The soon-to-be-rail-accessible airport space is top of the agenda for many economic developers in Denver, and across the state. The rail line is part of the $2.1 billion Eagle P3 project. It’s the first public-private partnership of its kind in the United States.
Development to come around the Peña Boulevard light rail station will include state-of- the-art treatments for creating mixed-use development, establishing walkable urban patterns that can literally be developed from the ground up, and potentially, some light industrial.
Developers also believe that the proximity to DIA, which employs more than 35,000 people, makes this a highly desirable new community from the outset.
Additionally, the Class C office space throughout metro Denver has been gobbled up by marijuana dispensaries, a new and fast-growing industry in the state, where companies have to grow the plant in the same space where they sell it. “It’s had a nice ripple effect because now we are seeing some Class A space being built, and, generally speaking, it’s leased before it’s in the ground,” Brandt says. She says that last time she looked, the industrial vacancy rate was less than 5 percent.
Outdoors and Recreation
Backpacking in national parks in Colorado is one of the great adventures anywhere in the country. An example is Great Sand Dunes National Park and Preserve in Mosca, located in the south central part of the state. This park boasts 30 square miles of sand dunes reaching heights up to 750 feet. A real treat is when the famous Zapata Falls, just 11 miles outside of the park, freezes into a 25-foot icy monument.
Colorado is a state full of relatively remote rural areas — farming and other agriculture operations, and ski resorts — anchored by a few larger cities such as Denver (nearly 1 million population), Colorado Springs (nearly half a million population), Aurora (near DIA) and Fort Collins (home to Colorado State University).
It is one of the fittest states in the country, with the population having access to all types of recreational activity including kayaking, hiking, mountain climbing and world-class skiing in cities like Aspen.

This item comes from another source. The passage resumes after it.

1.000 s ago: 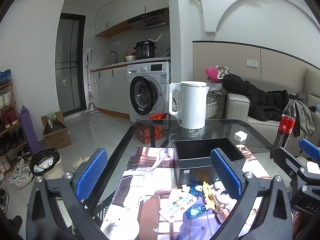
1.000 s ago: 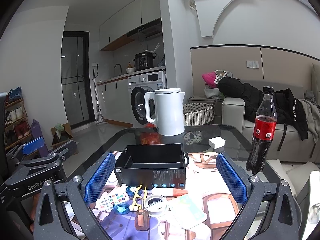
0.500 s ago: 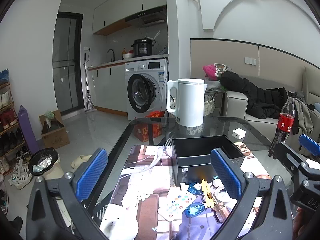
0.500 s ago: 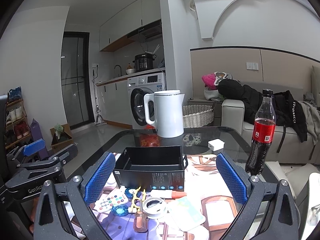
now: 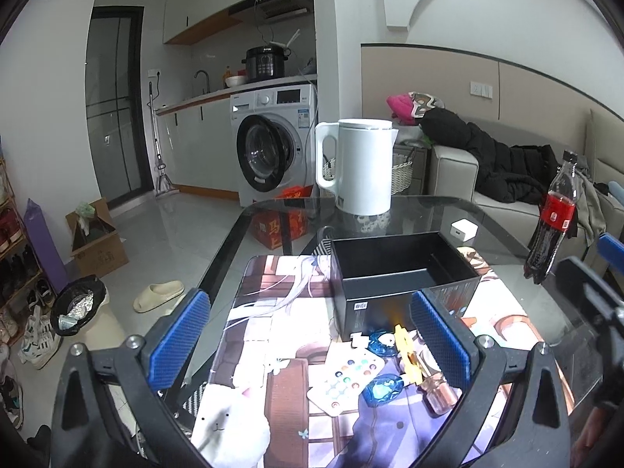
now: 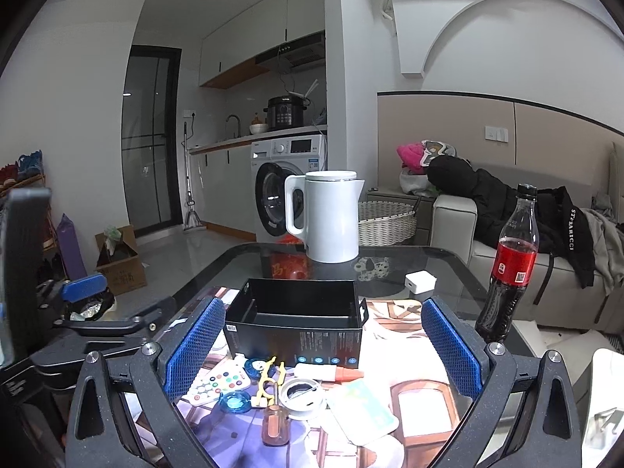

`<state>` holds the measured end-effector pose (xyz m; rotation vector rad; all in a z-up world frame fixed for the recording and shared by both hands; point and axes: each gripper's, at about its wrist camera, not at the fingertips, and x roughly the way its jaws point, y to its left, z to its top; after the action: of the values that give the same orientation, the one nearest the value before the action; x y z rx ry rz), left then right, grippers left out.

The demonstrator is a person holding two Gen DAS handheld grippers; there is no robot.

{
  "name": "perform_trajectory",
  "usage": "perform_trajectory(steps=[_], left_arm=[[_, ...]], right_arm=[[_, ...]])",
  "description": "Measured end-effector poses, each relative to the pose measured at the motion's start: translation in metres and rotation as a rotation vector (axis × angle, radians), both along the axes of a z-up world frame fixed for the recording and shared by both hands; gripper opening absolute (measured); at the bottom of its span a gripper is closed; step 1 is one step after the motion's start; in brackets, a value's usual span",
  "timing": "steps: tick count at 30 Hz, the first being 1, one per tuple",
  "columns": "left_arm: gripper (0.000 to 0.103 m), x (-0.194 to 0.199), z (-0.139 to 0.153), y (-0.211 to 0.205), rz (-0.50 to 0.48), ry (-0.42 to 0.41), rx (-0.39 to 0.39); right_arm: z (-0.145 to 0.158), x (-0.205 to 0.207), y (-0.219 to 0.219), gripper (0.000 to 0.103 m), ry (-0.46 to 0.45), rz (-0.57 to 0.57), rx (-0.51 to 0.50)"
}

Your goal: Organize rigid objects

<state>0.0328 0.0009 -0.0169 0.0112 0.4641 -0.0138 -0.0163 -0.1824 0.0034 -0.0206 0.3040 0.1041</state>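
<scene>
We see the black box (image 6: 296, 321) standing open and empty on the picture mat (image 5: 273, 312) that covers the near part of the glass table (image 6: 448, 269). Just in front of the box lies a huddle of small things: a white remote with coloured buttons (image 6: 218, 384), a blue disc (image 6: 234, 403), a yellow clip (image 6: 267, 378), a roll of tape (image 6: 302, 392), a white tube with a red cap (image 6: 327, 372), a small amber bottle (image 6: 275, 425) and a pale green card (image 6: 364, 409) (some of them touch or overlap).

Our left claw (image 5: 308, 345) hangs above the mat with its blue pads spread wide and nothing between them. Our right claw (image 6: 316, 347) is likewise spread and empty, above the small things.

Farther back on the glass stand a white kettle (image 6: 331, 216) and a small white charger (image 6: 419, 282); a cola bottle (image 6: 511, 265) stands upright near the right edge. Beyond the table are a washing machine (image 5: 273, 148) and a sofa (image 6: 452, 218) with a black coat (image 6: 507, 199).
</scene>
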Motion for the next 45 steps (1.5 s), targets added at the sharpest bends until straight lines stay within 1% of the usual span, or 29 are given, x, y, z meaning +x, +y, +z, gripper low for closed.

The state is undergoing a sort of cultural renaissance now as more people flood into the state to take advantage of a generally positive economic development picture, with spikes of interest coming from larger ag and IT companies; and the rise of new businesses working on the development of alternative sources of energy, such as wind.
“As I travel around the country, and around the globe, more and more businesses are taking notice of the talent that is already here,” Lund says. “And that combination of talented workforce, plus the influx of the young entrepreneurial talent, is fueling a momentum here that is probably second to none.”
The recent announcement of the unemployment rate dropping to 4.1 percent is “just amazing,” Lund says. “That gives you a snapshot of how the economy is doing in the state.”
Brandt says the Denver metro had a phenomenal year pretty much across the board. Her organization accounts for 1,600 new jobs from 26 projects in 2014, with $114 million plus in investment. “We are scrambling to keep up, frankly,” Brandt says.